I feel there are some objections that could be posed to what I presented here as the future of command launchers. I wouldn't feel comfortable if I didn't mention them so here you have:

  • Local launchers are closer both in cognitive and technological terms. In other words it is more natural for users to open command launchers in the application itself instead of having to install an extension (if any) to their global command launcher. Also, the application specific engineers can create their command launcher to perfectly fit the need for their app which could make the global command launcher feel like the second best option.
  • The web could take over the application paradigm.
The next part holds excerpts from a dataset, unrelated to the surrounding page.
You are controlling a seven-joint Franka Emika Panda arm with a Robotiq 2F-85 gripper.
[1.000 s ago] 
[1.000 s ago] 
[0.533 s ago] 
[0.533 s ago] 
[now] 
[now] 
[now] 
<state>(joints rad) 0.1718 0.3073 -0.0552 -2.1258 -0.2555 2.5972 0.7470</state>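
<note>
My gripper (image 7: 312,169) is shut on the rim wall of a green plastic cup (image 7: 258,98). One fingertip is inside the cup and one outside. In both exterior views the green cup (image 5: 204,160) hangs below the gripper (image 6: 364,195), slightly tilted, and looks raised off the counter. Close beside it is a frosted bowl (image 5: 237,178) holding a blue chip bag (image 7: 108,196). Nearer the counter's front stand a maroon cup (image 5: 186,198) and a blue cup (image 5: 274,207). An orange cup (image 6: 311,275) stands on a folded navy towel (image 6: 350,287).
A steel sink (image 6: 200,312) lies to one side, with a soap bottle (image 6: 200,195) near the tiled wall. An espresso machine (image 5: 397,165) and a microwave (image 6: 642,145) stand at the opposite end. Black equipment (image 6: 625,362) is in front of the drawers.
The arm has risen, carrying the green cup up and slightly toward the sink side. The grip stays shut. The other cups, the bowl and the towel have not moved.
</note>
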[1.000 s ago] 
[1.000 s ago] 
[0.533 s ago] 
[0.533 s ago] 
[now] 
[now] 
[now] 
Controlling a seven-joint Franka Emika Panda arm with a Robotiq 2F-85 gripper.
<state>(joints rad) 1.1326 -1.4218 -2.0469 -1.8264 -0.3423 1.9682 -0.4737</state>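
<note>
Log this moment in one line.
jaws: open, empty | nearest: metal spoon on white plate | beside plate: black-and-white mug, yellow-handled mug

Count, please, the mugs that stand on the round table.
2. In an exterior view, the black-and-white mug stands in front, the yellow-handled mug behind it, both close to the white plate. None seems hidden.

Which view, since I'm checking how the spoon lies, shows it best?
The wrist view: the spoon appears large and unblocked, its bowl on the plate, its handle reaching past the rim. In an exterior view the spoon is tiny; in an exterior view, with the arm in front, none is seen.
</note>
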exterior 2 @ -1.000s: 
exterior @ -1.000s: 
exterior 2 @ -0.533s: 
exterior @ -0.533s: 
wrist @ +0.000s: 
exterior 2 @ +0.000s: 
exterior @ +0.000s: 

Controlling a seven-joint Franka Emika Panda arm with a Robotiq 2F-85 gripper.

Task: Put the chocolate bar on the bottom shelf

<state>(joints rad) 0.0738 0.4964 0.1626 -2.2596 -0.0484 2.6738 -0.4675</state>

Some exciting new web browsers like Arc or SigmaOS are being released and they have pretty cool command launchers built-in. This does not go in opposite to what I presented in this article but it could mean that launchers like Raycast may become obsolete if they don't find a way to properly interact with websites. On the flip side, maybe the web is a great place to create that open specification I mentioned before, we'll see.

I think command launchers will be a primary way we interact with computers in the future. Or maybe the singularity happens and there is nothing to be productive about besides pondering about the meaning of life.